Welfare-to-work interventions should be used for much more than getting people back to work

0 comments

Estimated reading time: 5 minutes

Daniel Sage argues that welfare-to-work programmes, which have become integral to the British welfare state, have been characterised by exclusively economic objectives. Instead he suggests that such programmes should recognise the implications of unemployment for health and, through doing so, reorientate themselves to changing conditions of employment in an age of austerity. 

During the past twenty years, welfare-to-work programmes have become a central feature of the British welfare state. Driven by the objective of speeding up returns to the labour market, the UK now has a Byzantine structure of ‘activation’ schemes. Since 2010, the Coalition government has strengthened this landscape by introducing a range of new interventions: the Work Programme, Mandatory Work Activity, Sector-Based Work Academics, amongst many more. The obvious aim of these programmes is to increase re-employment and bring about positive labour market outcomes. But focusing solely on the economic objectives of welfare-to-work ignores a blatant reality of unemployment. This is that for many people who are out of work, unemployment is not just an economic problem; it is also a health one.

Social scientists have discovered this through decades of empirical research. On the one hand we know that unemployment is related to poor physical health outcomes; rising unemployment is linked to higher suicide rates, whilst being out of work can have a ‘scarring effect’ on health up to twenty years down the line. On the other hand, unemployment is equally harmful to mental wellbeing. The unemployed have much lower levels of life satisfaction and happiness than those in paid work and, unsurprisingly, a much higher risk for onset of major clinical depression. Such evidence strengthens the argument that governments need to think about unemployment as much more than just an economic problem.

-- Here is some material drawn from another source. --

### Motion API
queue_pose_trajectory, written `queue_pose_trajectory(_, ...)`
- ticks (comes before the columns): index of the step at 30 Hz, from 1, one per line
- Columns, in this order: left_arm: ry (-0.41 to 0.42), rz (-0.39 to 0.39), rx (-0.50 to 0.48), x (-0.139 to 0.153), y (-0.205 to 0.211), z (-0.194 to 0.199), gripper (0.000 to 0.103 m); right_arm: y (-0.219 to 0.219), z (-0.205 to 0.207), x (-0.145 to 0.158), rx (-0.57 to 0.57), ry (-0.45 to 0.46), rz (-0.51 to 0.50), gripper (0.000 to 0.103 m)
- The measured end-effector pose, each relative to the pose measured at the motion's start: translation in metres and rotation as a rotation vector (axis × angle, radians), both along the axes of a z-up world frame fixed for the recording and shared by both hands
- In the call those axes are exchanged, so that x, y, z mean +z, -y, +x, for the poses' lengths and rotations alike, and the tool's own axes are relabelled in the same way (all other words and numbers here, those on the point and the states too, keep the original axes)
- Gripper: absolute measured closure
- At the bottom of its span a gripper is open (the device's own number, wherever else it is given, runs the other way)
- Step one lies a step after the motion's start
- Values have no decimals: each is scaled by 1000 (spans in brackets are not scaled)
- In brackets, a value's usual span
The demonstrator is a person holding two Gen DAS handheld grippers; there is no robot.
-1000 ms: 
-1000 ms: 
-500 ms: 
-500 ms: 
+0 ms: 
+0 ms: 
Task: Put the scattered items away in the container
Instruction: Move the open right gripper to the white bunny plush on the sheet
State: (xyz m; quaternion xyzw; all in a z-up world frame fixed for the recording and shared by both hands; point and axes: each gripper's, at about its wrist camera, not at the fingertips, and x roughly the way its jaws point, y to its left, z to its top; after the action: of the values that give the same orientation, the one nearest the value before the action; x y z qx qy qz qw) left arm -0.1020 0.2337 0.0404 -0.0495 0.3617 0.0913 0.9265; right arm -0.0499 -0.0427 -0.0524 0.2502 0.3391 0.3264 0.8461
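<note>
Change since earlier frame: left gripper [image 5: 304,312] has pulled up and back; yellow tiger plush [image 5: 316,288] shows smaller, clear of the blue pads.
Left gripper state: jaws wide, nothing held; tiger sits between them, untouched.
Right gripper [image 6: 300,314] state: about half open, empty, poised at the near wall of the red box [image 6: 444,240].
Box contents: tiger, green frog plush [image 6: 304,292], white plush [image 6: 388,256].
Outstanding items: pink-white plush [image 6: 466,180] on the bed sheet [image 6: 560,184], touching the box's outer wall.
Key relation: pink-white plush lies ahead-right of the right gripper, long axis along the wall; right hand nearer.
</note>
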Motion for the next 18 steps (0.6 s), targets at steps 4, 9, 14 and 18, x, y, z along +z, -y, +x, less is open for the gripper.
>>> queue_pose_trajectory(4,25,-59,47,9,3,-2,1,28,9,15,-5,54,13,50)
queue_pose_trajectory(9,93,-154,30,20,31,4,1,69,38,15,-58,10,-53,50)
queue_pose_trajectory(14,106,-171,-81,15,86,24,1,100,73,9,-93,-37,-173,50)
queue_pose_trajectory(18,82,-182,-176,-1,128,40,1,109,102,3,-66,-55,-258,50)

The most obvious solution to unemployment – as both an economic and health problem – is to get people back to work. Yet with a changing and more flexible labour market, full employment (as we once understood it) is a thing of the past. This means that as well as promoting paid work, policy-makers must find other ways of ameliorating the deleterious health effects of unemployment. So what can government do? One plausible solution may lie in the potential of welfare-to-work schemes.

An important reason why we might expect welfare-to-work interventions to improve health outcomes for unemployed people is rooted in research from social psychology.  For a long time, academics considered why work was strongly associated with positive health outcomes. The most famous explanation came from Marie Jahoda, the Austrian social psychologist, who argued that there were certain side effects of working that improved our health and wellbeing: time structure, social activity, collective endeavour, regular activity and status and identity.

In considering welfare-to-work schemes, it is clear that some of these programmes – whilst clearly not matching the financial rewards of paid work – offer a very different environment to what might be termed ‘open unemployment’. They often involve learning new skills, having a daily routine and forming relationships with colleagues. If ‘open unemployment’ is indeed harmful to health and wellbeing, and the ‘side effects’ of paid work are positive, then welfare-to-work might be able to act as a bridge between these two statuses; moving people closer to work whilst nullifying the harmful health costs of being unemployed.

There are of course some caveats to the idea that welfare-to-work can bring about benefits to the health and wellbeing of unemployed people. There are circumstances and schemes, for example, that might have the opposite effect if they are deemed to be stigmatising and neglectful of a person’s autonomy and work ambitions. Further, there are many distinct types of welfare-to-work: from more basic advice and matching services to full-on training and work experience placements, all with varying levels of compulsion. We need to know much more about how different types of welfare-to-work interact with health before coming to any firm policy recommendations.

Of course, welfare-to-work interventions will probably always be seen as overwhelmingly economic, labour market-oriented programmes. Yet thinking about how they interact with health and wellbeing could end up having some important and positive consequences. Not least for those most disadvantaged by their exclusion from the labour market.

This is a short version of an article published in the International Journal of Sociology and Social Policy.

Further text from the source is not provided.